Governments are supposed to bear the brunt when something in a nation goes wrong, and so Mr Zuckerberg should accept that a two-billion strong website that functions in much the same way as society, should be policing its estate. Users are paying their data tax, after all.
Publish a clear set of rules
To police this smorgasbord of opinion, photos and videos, Mr Zuckerberg needs to make his rules clearer. It currently has a set of policies that are outlined on its website, but how these are applied is not often clear.
Its team of moderators are tasked with enforcing these policies, but they have their own set of secret rules, some of which were leaked last year. When someone observes an offensive post that does not align with our own views, that does not mean it should be taken down. When a post, comment, group or event might cause some harm – either physical or psychological, it should clearly be deleted.

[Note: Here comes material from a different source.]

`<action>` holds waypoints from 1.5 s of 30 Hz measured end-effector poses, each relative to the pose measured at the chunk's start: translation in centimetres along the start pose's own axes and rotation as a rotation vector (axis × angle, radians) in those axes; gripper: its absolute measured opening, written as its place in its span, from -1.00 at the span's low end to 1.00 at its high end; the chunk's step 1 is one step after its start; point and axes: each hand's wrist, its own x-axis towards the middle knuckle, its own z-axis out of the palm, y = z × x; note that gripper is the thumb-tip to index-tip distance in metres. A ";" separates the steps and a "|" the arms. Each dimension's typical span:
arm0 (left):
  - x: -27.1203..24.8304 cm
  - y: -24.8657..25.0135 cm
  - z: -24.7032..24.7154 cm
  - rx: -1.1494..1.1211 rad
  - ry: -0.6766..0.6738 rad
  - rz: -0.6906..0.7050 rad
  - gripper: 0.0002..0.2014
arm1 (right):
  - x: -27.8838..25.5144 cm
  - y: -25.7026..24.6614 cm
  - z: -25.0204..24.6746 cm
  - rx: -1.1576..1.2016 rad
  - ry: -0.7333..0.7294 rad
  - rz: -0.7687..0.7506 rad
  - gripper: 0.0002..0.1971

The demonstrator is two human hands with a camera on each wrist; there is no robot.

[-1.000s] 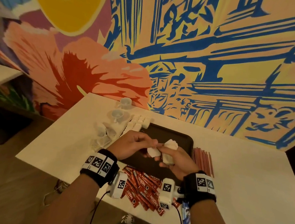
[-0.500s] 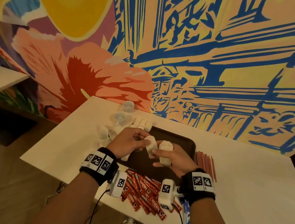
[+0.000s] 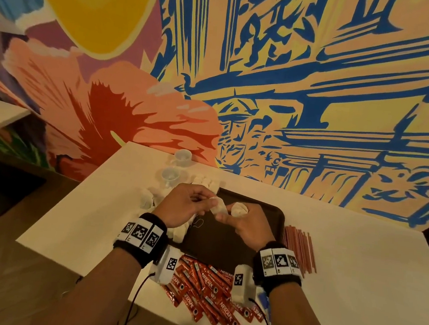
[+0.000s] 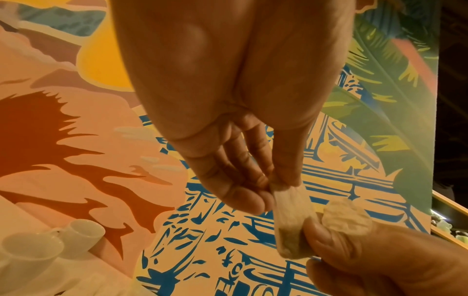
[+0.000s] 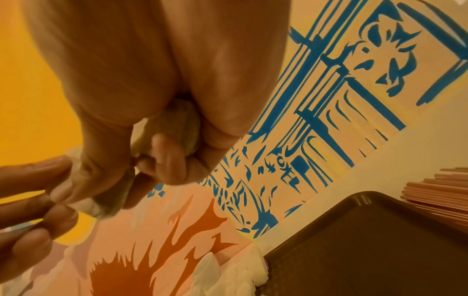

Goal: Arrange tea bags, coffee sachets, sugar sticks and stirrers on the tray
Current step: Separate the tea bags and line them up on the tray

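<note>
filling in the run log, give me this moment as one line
left hand: pinches tea bag | right hand: pinches same bag, grips second tea bag | tray: bare below

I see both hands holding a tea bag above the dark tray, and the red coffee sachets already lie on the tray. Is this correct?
Not quite. The coffee sachets lie on the white table, in front of the tray, not on it; the head view shows this. The left hand and right hand do hold a tea bag above it.

The dark brown rectangular plastic tray [image 3: 276, 213] has bare floor at its middle and right. White tea bags [image 3: 180, 232] crowd its left edge, red coffee sachets [image 3: 206, 287] its near edge, reddish stirrers [image 3: 299, 246] its right edge.
</note>
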 end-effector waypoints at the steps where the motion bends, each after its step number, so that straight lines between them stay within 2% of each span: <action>1: 0.4 -0.2 -0.2 0.006 -0.006 0.002 -0.89 | 0.3 -0.1 0.0 -0.013 -0.001 -0.013 -0.86; 6: 2.9 -1.0 -1.4 -0.004 -0.024 -0.002 -0.89 | 2.2 0.0 -0.1 0.039 -0.072 0.037 -0.82; 11: 6.4 -2.8 -3.5 0.013 0.037 -0.013 -0.88 | 3.8 0.9 -0.7 -0.005 -0.043 0.247 -0.84; 14: 9.0 -5.0 -5.0 0.022 0.100 -0.042 -0.84 | 4.7 2.0 -1.0 0.091 -0.035 0.326 -0.72; 18: 12.6 -8.2 -6.1 0.093 0.103 -0.087 -0.83 | 5.8 3.6 -0.9 0.119 -0.024 0.383 -0.58; 25: 18.9 -13.7 -6.0 0.342 -0.074 -0.132 -0.96 | 7.4 5.2 0.0 0.105 -0.006 0.510 -0.69; 29: 21.4 -16.1 -4.3 0.441 -0.140 -0.150 -0.85 | 8.1 5.8 0.8 0.096 0.015 0.548 -0.70; 35: 23.3 -20.1 -2.2 0.612 -0.330 -0.197 -0.80 | 8.4 7.0 1.7 0.077 0.064 0.573 -0.70; 45: 27.5 -21.6 -0.8 0.751 -0.390 -0.160 -0.79 | 9.4 8.4 3.2 0.094 0.047 0.583 -0.67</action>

The reality will be more investment in policing and automated systems to flag controversial material. The current moderation system appears to be falling short. In some cases racial abuse against Muslims remained online, while discriminatory posts about white people were immediately taken down.
Stop ‘hooking’ users
Back in 2009, the world was in dire economic straits and Facebook was struggling to make a profit. The phrase “user engagement” would have been the word on Mr Zuckerberg’s shareholders’ lips. Advertisers make Facebook money, and they need to know that eyeballs are on their expensive placements, after all.
But after years of being taunted by the red notification that gives users a mental lift when it appears on their phone, users enthusiasm is wearing thin. Is that because its core audience is getting older, and is less easily manipulated? Facebook could benefit from getting its users to return because it offers a valuable way to spend their time, rather than because they have been psychologically manipulated by some trigger or design feature that hooks them.
Treat people like customers
People are beginning to realise that the relationship is one-sided and that they have given up a lot of valuable information for free. A sea-change may be on the way.
Perhaps Facebook would gain more users, or more engagement, if there was more of an incentive to get involved. Zuckerberg mentioned the rise of cryptocurrencies in his new year post. Should some sort of reward mechanism – Zuckcoin? – be in the works.
Make its advertising more transparent
Facebook’s precise advertising has become a bone of contention. Once clunky – showing the same pair of shoes someone bought the week before, which proceed to follow them around the internet – it is now incredibly precise. That’s because the social network can track what people are looking at on their device as long as they are logged in. It combines this with demographic data and the pages a user has liked to create a profile that brands can target.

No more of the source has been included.